What lines below mention the word "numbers"? Copy each one.
Start of Block
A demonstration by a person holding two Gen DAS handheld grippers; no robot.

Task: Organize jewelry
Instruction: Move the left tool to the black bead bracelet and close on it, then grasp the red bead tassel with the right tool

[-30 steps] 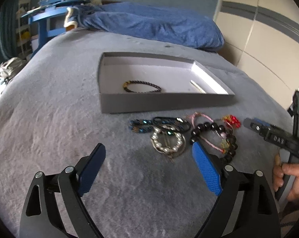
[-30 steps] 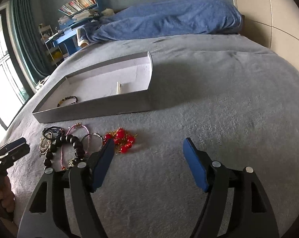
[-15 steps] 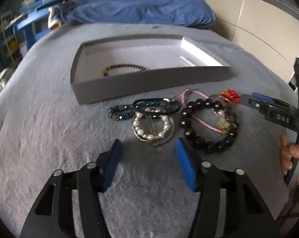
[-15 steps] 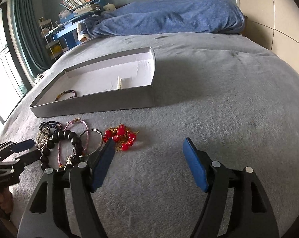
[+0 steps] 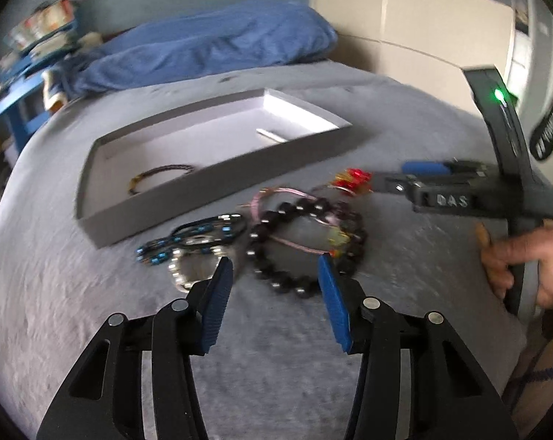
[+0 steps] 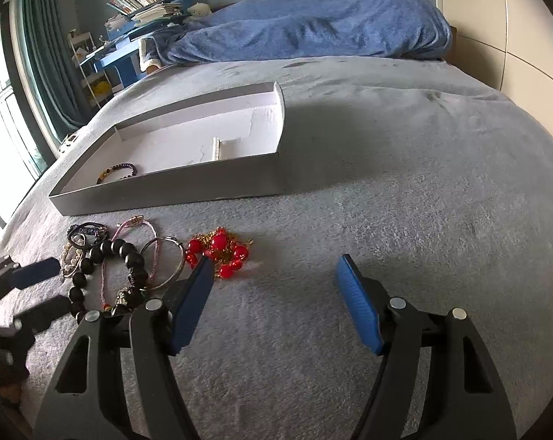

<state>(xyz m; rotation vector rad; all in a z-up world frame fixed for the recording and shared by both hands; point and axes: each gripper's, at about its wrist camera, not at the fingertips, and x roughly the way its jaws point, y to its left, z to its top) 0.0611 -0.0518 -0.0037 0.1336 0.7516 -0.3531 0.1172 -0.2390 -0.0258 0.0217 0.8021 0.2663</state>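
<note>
While empty — left hand-held gripper [image 5: 274, 269] half-spread over black bead bracelet [image 5: 305, 242]; right hand-held gripper [image 6: 276, 267] wide.

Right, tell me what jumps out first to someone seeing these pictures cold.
A tangle of bracelets on the grey bedspread, the black bead bracelet biggest and the red bead piece brightest. Behind them sits a shallow grey box, nearly bare inside. The open left gripper points at the black beads.
</note>
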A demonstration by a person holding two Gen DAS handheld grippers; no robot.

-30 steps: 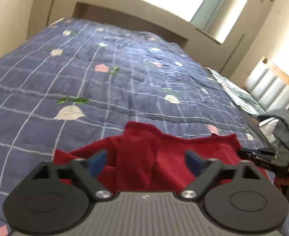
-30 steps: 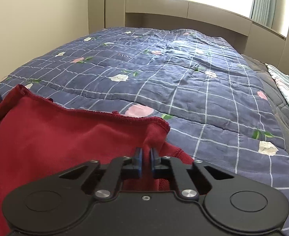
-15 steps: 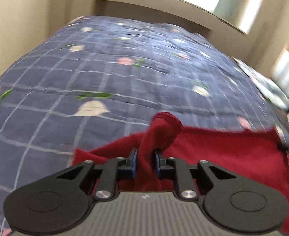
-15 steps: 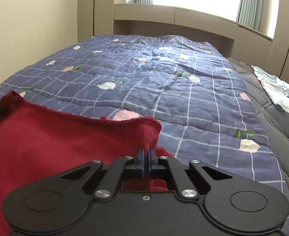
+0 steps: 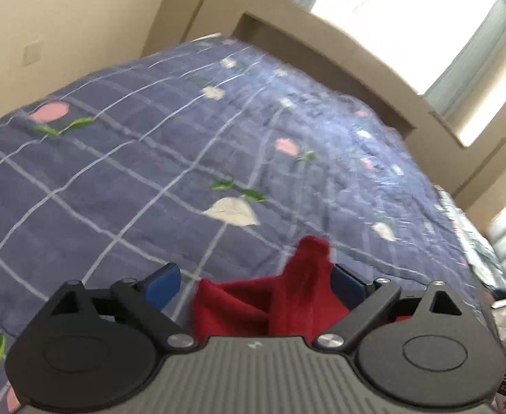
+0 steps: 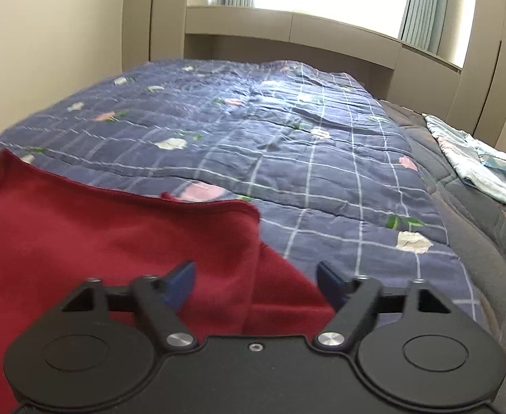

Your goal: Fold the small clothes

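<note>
A dark red garment (image 6: 98,234) lies on the blue checked floral quilt (image 6: 287,145), folded over itself with a hemmed edge on top. My right gripper (image 6: 258,284) is open, its blue pads apart over the garment's right corner. In the left wrist view a bunched peak of the same red cloth (image 5: 304,286) stands between the open fingers of my left gripper (image 5: 253,283), leaning against the right pad (image 5: 347,284). The left pad (image 5: 163,281) is clear of it.
The bed runs up to a beige headboard shelf (image 6: 287,38) under a bright window. A beige wall (image 6: 46,34) is on the left. A light patterned cloth (image 6: 477,158) lies on the dark mattress edge at the right.
Both grippers were shut on the red garment half a second ago and have now opened, letting it go. The left wrist view has tilted and shifted left.
</note>
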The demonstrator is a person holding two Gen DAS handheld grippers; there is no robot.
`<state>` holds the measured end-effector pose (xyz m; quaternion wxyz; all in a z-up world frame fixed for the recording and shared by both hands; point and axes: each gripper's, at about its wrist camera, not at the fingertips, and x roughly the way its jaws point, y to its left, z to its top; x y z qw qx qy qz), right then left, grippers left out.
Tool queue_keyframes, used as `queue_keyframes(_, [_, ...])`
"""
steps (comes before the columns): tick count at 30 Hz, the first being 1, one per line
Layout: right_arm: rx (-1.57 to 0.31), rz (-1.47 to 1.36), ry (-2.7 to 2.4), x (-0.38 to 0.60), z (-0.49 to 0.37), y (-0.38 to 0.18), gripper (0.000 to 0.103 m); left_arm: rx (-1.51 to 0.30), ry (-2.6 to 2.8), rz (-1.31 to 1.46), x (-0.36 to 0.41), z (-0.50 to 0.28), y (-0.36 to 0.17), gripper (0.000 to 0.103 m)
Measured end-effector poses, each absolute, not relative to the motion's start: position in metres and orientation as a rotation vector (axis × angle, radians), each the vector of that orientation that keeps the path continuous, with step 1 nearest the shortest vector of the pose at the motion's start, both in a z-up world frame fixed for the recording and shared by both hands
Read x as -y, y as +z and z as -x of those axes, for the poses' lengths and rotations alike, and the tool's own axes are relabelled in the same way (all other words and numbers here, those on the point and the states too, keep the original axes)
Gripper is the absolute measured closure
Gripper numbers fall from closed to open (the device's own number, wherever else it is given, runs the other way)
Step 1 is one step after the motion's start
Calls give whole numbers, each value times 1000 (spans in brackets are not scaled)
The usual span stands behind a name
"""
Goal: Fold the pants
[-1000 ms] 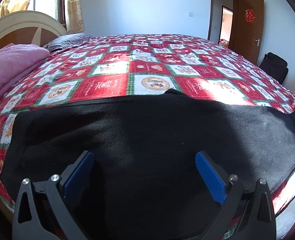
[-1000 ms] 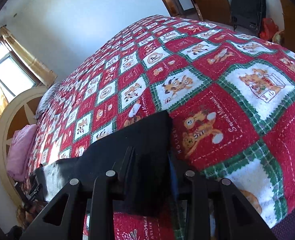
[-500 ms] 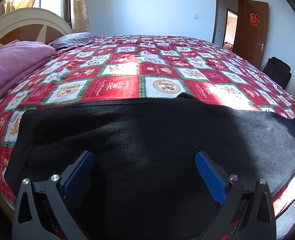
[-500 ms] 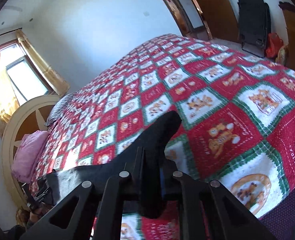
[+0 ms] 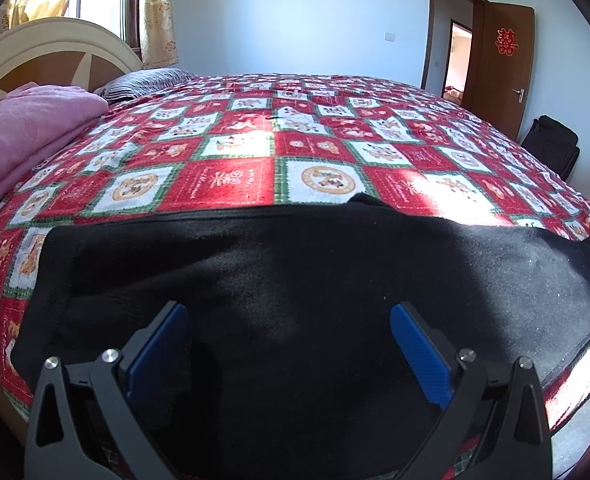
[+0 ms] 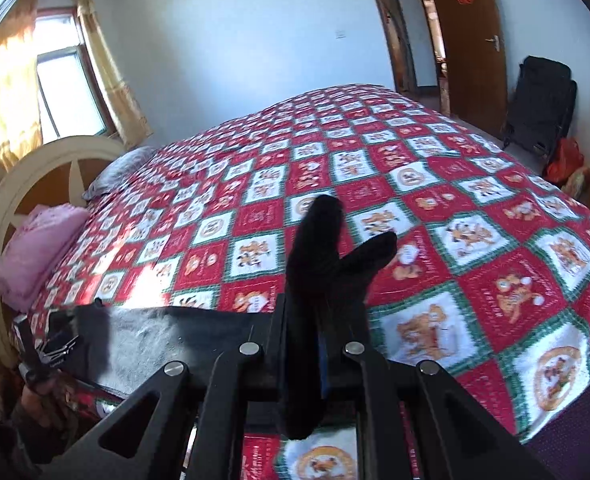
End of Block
■ **WRITTEN REPLY**
Read x as -y, y as +z and z as -x of those axes, for the poses' lengths and rotations alike, and the tool's own axes are relabelled in the same way (all other words and numbers here, those on the point and the states too, keep the original axes)
Gripper numbers fall from closed to open (the device's own number, wherever else it is given, runs the other way)
Calls give whole numbers, each value times 1000 (spans in brackets are not scaled)

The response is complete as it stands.